FDA OKs first over-the-counter birth control pill
|Published: 07-13-2023 8:02 PM
WASHINGTON — U.S. officials have approved the first over-the-counter birth control pill, which will let American women and girls buy contraceptive medication from the same aisle as aspirin and eyedrops.
The Food and Drug Administration said Thursday it cleared Perrigo’s once-a-day Opill to be sold without a prescription, making it the first such medication to be moved out from behind the pharmacy counter. The company won’t start shipping the pill until early next year, and there will be no age restrictions on sales.
Hormone-based pills have long been the most common form of birth control in the U.S., used by tens of millions of women since the 1960s. Until now, all of them required a prescription.
Medical societies and women’s health groups have pushed for wider access, noting that an estimated 45% of the 6 million annual pregnancies in the U.S. are unintended. Teens and girls, women of color and those with low incomes report greater hurdles in getting prescriptions and picking them up.
Some of the challenges can include paying for a doctor’s visit, getting time off from work and finding child care.
“This is really a transformation in access to contraceptive care,” said Kelly Blanchard, president of Ibis Reproductive Health, a non-profit group that supported the approval. “Hopefully this will help people overcome those barriers that exist now.”
Ireland-based Perrigo did not announce a price. Over-the-counter medicines are generally much cheaper than prescriptions, but they typically aren’t covered by insurance.

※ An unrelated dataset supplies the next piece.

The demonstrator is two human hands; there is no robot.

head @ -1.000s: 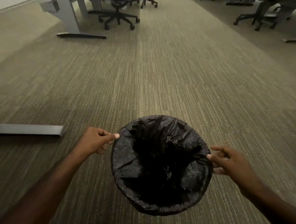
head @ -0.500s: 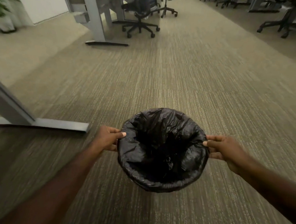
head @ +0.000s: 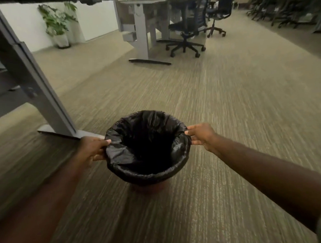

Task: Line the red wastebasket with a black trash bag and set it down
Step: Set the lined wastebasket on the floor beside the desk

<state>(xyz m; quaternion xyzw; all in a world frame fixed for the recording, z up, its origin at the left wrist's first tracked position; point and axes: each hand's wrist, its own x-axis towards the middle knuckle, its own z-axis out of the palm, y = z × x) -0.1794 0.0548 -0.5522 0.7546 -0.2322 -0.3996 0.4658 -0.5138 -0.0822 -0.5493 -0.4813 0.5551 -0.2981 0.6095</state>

Forcing insurers to cover over-the-counter birth control would require a regulatory change by the federal government, which women’s advocates are urging the Biden administration to implement.
Many common medications have made the switch to non-prescription status in recent decades, including drugs for pain, heartburn and allergies. Birth control pills are available without a prescription across much of South America, Asia and Africa.
Perrigo submitted years of research to FDA to show that women could understand and follow instructions for using the pill. Thursday’s approval came despite some concerns by FDA scientists about the company’s results, including whether women with certain underlying medical conditions would understand they shouldn’t take the drug.
FDA’s action only applies to Opill. It’s in an older class of contraceptives, sometimes called minipills, that contain a single synthetic hormone and generally carry fewer side effects than more popular combination hormone pills.
But women’s health advocates hope the decision will pave the way for more over-the-counter birth control options and, eventually, for abortion pills to do the same.
That said, FDA’s decision has no relation to the ongoing court battles over the abortion pill mifepristone. The studies in Perrigo’s FDA application began years before the Supreme Court’s reversal of Roe v. Wade, which has upended abortion access across the U.S.
With some states curtailing women’s reproductive rights, the FDA has faced pressure from Democratic politicians, health advocates and medical professionals to ease access to birth control. The American Medical Association and the leading professional society for obstetricians and gynecologists backed Opill’s application for over-the-counter status.
An outside panel of FDA advisers unanimously voted in favor of the switch at a hearing in May where dozens of public speakers called for Opill’s approval.